This is the third in a series of posts on unity in the United Methodist Church. This series of blog posts originally appeared on David W. Scott’s personal blog, Posts from the Frontier. The posts have been lightly edited and are being republished here.
This week’s contender for possible source of unity for The United Methodist Church is polity. Polity means the rules and structures that define the formal organization of the church. It includes things like membership vows, definitions of ordained ministry (and the rules for becoming and remaining an ordained minister), General Conference, the general boards and agencies and their relations to other parts of the church, annual conferences, ministerial pension funds, property ownership and oversight, staff-parish relations committee, and a whole host of other organizational apparatuses.
On a first glance, polity is certainly part of what constitutes the unity of The United Methodist Church. Historian Richard Heitzenrater (and others) argues that what it truly meant to be Methodist in the early days was to be in connection (or connexion, as the British would spell it) with John Wesley. Similarly, to be United Methodist nowadays means to be a member, minister, or ministry of The United Methodist Church, a formal organization with its own set of laws and regulations governing how the church functions.

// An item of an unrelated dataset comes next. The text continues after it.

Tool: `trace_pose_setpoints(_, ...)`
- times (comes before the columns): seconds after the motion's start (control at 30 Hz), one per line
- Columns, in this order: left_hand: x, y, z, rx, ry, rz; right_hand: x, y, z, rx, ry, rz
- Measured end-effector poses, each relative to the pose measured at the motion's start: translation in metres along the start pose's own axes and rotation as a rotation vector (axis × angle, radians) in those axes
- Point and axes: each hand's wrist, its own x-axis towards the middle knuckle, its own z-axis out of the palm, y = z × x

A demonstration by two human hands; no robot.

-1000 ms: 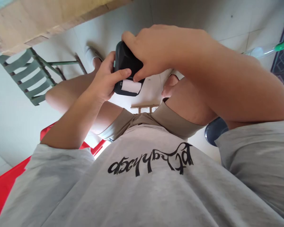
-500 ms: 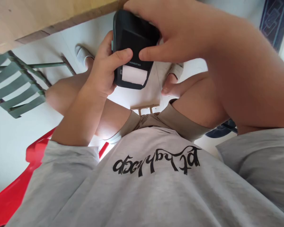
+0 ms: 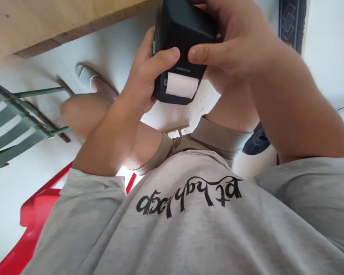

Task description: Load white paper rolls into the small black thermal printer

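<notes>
Pale floor tiles (image 3: 65, 55) lie beneath the scene, and one wooden worktop (image 3: 60, 23) crosses the far left. One green slatted chair (image 3: 31, 140) stands at the left, one red chair (image 3: 41, 210) shows at the near left, one dark round object (image 3: 256, 141) lies at the right and one patterned dark strip (image 3: 289, 25) at the far right. The person wears one grey shirt (image 3: 189, 236) and one pair of shorts (image 3: 220, 133).

Two hands grasp one black device (image 3: 186, 34), held in the air beyond the lap, near the worktop's edge. The left hand (image 3: 149, 72) clasps its left side and the right hand (image 3: 229, 46) its right side. Two thumbs press on its upper face, apart from each other. One white paper strip (image 3: 182, 86) shows at its near end, beside one line of small lettering.

Compared with half a second ago, the device sits farther off and more to the right in view, looking slightly larger; both hands keep their grasp. One slipper (image 3: 85, 74) shows now, against two then. The green chair has shifted left and nearer in view, the patterned strip left.
</notes>
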Motion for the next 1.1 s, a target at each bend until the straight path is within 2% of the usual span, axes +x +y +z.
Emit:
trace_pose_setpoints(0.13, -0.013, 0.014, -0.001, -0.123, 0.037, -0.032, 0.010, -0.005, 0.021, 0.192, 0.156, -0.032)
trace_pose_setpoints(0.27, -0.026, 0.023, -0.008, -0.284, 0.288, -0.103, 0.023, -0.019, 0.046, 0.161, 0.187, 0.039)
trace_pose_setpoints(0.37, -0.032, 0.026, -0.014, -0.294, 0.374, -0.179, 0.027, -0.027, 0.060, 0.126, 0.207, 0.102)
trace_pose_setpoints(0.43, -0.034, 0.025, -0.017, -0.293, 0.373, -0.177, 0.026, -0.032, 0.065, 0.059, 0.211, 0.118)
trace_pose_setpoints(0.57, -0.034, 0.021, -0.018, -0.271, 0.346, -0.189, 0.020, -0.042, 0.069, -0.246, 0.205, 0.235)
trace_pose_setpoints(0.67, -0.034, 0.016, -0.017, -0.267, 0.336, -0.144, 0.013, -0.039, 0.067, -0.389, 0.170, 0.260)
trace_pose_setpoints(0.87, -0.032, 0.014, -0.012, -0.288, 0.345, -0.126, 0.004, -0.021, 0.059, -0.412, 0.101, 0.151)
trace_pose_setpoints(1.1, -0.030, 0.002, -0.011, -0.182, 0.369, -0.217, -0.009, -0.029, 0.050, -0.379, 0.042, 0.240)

People can play with the boundaries of those laws or disobey those laws at times, but one isn’t United Methodist unless one buys into the organization to a certain extent. If a church completely disregards the Book of Discipline, never sends delegates to an Annual Conference, doesn’t pay apportionments, and is in no way linked to the church hierarchy, it’s not United Methodist; it’s an independent, non-denominational church.
Hence, polity is definitely part of what unites United Methodists. In fact, polity is such an important uniting force that it also highlights the forces for disunity. Methodists can argue with Presbyterians and feel that, as fellow Christians or even fellow Protestants, they have a stake in keeping those arguments going and not just walking out. But, at the end of the day, there’s always the option that, if the argument gets too much to deal with, Methodists (or Presbyterians) can take their ball (or, rather, their pension fund) and go home. Yes, that might be a defeat of Christian unity, but it’s not going to cause massive administrative problems in local churches.
United Methodists cannot, however, when arguing with each other, just take their pension fund and go home because it’s the same pension fund! Because polity governs things like money and power but is also something that unites denominations in a fairly robust way, disagreements over other issues quickly get translated into disagreements over polity, and these disagreements matter because they affect things like who gets to be a minister, which ministries get money, and who can become a member of a church. It affects the day-to-day operations of churches in real, tangible ways. Sometimes polity is strong enough to survive these types of conflicts, and churches work through their differences; sometimes it’s not, and churches split.
This tendency for conflicts from other areas of the church to become conflicts about polity means, however, that polity cannot be the sole source of denominational unity. If all we have in common is common pools of money and common structures of power, then all we will do is fight about money and power. There’s already a good deal of that going on in the church (see the comment from a couple of posts ago about people fighting like weasels at General Conference), and we don’t need more of it. Fighting about things like money and power means that the church is focused internally on itself and not focused externally, and that it is focused on earthly things and not heavenly things.
When the church is not focused externally, then it can’t be in mission and ministry to the world, which is a good portion of the church’s reason for existence. When the church is stuck thinking solely about earthly and not heavenly things, then it can’t be an effective worshiping community, which is most of the rest of the church’s reason for existence. And if the church isn’t in mission and isn’t a worshiping community, then it has effectively stopped to be the church, no matter what the name on the incorporation papers say.
Therefore, to do ministry together and to worship communally, which are the reasons for the church’s existence, there must be something more holding the church together than just polity. In the next two weeks, I’ll look at some ideas as to what else might provide that basis of unity.